Again they clasped hands, and again Slosson's hand went down. He was a broad-shouldered, heavy-muscled young giant, at least half a head taller than Daylight, and he frankly expressed his chagrin and asked for a third trial. This time he steeled himself to the effort, and for a moment the issue was in doubt. With flushed face and set teeth he met the other's strength till his crackling muscles failed him. The air exploded sharply from his tensed lungs, as he relaxed in surrender, and the hand dropped limply down.

"You're too many for me," he confessed. "I only hope you'll keep out of the hammer-throwing game."

Daylight laughed and shook his head.

"We might compromise, and each stay in his own class. You stick to hammer-throwing, and I'll go on turning down hands."

But Slosson refused to accept defeat.

"Say," he called out, as Daylight and Dede, astride their horses, were preparing to depart. "Say—do you mind if I look you up next year? I'd like to tackle you again."

"Sure, son. You're welcome to a flutter any time. Though I give you fair warning that you'll have to go some. You'll have to train up, for I'm ploughing and chopping wood and breaking colts these days."
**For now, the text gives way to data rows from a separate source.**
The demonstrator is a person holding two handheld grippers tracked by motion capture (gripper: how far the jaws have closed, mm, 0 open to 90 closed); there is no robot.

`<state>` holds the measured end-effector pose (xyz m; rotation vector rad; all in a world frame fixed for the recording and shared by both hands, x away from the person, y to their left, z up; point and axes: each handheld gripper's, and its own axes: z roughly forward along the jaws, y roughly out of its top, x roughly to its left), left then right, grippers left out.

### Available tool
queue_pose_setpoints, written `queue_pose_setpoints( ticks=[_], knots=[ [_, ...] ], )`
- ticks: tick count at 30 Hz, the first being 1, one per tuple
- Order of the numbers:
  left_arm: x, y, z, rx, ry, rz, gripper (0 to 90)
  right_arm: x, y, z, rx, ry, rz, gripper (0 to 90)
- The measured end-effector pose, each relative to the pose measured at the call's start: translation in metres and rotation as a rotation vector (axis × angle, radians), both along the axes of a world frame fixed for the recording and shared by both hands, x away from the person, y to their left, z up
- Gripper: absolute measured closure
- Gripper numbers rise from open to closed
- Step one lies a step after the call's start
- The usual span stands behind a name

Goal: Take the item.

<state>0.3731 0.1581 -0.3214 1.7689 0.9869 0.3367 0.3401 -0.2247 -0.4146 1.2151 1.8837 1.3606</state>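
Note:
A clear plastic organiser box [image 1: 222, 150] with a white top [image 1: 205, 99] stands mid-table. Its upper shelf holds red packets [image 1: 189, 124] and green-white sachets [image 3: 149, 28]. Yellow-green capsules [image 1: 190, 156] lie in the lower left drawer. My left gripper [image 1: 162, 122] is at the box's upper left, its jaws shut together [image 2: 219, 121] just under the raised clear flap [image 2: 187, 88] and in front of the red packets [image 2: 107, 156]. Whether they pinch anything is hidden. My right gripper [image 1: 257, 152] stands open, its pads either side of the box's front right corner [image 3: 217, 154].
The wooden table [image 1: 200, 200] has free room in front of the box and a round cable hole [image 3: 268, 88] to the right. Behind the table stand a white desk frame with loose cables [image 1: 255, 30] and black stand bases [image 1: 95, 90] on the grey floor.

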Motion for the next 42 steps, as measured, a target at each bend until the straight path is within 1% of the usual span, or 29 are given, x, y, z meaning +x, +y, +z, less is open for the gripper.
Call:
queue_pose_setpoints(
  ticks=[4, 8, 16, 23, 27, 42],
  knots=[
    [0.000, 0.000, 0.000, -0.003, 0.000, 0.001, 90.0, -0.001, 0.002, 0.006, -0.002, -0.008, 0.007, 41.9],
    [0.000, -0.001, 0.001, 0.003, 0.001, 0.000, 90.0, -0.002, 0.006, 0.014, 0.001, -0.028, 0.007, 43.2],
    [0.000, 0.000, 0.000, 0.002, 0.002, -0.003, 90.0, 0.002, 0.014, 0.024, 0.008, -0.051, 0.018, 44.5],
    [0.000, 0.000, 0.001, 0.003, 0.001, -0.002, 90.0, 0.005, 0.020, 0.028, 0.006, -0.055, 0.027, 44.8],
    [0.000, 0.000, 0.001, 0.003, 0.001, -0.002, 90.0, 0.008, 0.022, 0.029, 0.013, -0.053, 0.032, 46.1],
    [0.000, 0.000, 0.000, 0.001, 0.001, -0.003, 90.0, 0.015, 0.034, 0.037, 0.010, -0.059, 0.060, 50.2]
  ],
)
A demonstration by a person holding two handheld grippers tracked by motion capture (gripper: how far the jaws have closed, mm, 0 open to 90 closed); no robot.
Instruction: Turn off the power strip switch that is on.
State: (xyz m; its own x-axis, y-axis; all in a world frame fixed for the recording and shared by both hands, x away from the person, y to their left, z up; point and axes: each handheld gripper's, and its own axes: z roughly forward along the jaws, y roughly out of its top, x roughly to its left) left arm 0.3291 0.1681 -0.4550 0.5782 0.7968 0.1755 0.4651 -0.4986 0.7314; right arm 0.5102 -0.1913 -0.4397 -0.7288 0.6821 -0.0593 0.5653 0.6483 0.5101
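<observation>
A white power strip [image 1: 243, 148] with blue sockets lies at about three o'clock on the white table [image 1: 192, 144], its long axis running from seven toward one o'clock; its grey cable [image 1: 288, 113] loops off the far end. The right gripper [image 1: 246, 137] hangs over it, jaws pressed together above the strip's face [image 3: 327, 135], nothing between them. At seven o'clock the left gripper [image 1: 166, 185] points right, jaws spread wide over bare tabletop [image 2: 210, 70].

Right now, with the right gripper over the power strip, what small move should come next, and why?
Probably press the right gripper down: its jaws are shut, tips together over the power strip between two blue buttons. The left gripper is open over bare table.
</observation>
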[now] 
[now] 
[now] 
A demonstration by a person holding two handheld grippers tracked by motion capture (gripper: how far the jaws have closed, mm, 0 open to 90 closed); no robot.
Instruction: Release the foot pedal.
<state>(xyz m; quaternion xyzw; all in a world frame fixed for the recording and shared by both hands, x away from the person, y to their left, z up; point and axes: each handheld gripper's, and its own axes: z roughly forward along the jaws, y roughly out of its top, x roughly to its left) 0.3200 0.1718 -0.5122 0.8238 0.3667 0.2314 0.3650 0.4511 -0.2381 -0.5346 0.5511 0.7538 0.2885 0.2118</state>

Now and again, on the way home, Dede could hear her big boy-husband chuckling gleefully. As they halted their horses on the top of the divide out of Bennett Valley, in order to watch the sunset, he ranged alongside and slipped his arm around her waist.

"Little woman," he said, "you're sure responsible for it all. And I leave it to you, if all the money in creation is worth as much as one arm like that when it's got a sweet little woman like this to go around."

For of all his delights in the new life, Dede was his greatest. As he explained to her more than once, he had been afraid of love all his life only in the end to come to find it the greatest thing in the world. Not alone were the two well mated, but in coming to live on the ranch they had selected the best soil in which their love would prosper. In spite of her books and music, there was in her a wholesome simplicity and love of the open and natural, while Daylight, in every fiber of him, was essentially an open-air man.